The above problem can be fixed using the system property java.util.concurrent.ForkJoinPool.common.parallelism , but here you are faced with another problem: Files.lines very poorly parallelized. See this question for more details. In particular, for 13,000 input lines, the maximum possible speed is 3.17x (provided that each line processing takes about the same time), even if you have 100 processors. My StreamEx library provides a workaround for this (create a stream using StreamEx.ofLines(path).parallel() ). Another possible solution is to read the lines of the file in the List sequentially and then create a parallel stream from it:

 Files.readAllLines(path).parallelStream()... 

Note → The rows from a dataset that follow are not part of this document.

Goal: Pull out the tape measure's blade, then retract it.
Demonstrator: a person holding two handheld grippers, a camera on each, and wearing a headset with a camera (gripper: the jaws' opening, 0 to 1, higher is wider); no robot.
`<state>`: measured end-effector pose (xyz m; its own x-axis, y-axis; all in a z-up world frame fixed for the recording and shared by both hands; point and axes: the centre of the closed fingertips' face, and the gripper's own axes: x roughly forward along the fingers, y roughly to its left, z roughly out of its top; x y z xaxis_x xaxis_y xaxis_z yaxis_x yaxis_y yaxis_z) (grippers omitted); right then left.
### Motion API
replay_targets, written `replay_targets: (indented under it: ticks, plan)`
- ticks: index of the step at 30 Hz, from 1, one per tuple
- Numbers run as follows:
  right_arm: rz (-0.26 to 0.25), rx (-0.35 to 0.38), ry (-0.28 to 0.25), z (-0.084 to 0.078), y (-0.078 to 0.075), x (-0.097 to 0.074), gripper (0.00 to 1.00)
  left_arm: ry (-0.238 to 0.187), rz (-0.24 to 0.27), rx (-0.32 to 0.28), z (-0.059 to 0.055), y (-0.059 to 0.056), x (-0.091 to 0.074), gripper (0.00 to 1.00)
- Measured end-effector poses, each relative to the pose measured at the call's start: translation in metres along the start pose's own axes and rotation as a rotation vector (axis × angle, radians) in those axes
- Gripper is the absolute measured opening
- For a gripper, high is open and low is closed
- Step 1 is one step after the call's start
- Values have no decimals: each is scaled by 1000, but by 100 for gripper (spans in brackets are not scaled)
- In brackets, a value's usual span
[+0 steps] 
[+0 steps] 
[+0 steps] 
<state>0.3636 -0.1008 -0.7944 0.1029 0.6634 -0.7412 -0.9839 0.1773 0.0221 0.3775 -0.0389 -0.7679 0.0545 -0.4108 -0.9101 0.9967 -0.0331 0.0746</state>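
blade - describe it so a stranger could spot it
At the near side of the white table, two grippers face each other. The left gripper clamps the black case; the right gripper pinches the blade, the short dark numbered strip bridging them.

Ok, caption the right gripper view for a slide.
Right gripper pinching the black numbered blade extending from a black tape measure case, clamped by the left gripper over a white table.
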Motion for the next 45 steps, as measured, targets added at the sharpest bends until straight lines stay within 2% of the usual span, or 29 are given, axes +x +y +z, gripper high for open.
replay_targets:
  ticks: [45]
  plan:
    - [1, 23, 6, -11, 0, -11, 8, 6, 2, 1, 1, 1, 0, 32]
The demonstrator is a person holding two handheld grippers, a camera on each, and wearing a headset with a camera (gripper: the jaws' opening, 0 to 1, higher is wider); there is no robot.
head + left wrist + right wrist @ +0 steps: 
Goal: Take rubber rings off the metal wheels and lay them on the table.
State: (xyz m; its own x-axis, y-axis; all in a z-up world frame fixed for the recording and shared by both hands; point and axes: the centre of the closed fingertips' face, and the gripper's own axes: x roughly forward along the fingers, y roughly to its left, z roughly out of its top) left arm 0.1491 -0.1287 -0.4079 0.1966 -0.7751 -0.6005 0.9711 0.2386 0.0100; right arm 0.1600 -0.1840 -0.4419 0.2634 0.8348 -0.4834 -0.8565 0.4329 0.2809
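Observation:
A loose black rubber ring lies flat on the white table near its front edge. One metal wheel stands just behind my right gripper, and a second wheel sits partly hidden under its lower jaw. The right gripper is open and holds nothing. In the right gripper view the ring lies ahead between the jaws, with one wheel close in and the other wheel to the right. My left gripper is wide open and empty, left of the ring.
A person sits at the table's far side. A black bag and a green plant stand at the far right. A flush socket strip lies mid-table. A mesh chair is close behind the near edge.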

This will work along with the system property. However, in general, the Stream API is not suitable for parallel processing when tasks include I / O. A more flexible solution is to use CompletableFuture for each row:

 ForkJoinPool fjp = new ForkJoinPool(100); List<CompletableFuture<String>> list = Files.lines(path) .map(line -> CompletableFuture.supplyAsync(() -> addressName(line), fjp)) .collect(Collectors.toList()); list.stream().map(CompletableFuture::join) .forEach(System.out::println); 

Thus, you do not need to configure the system property and use separate pools for individual tasks.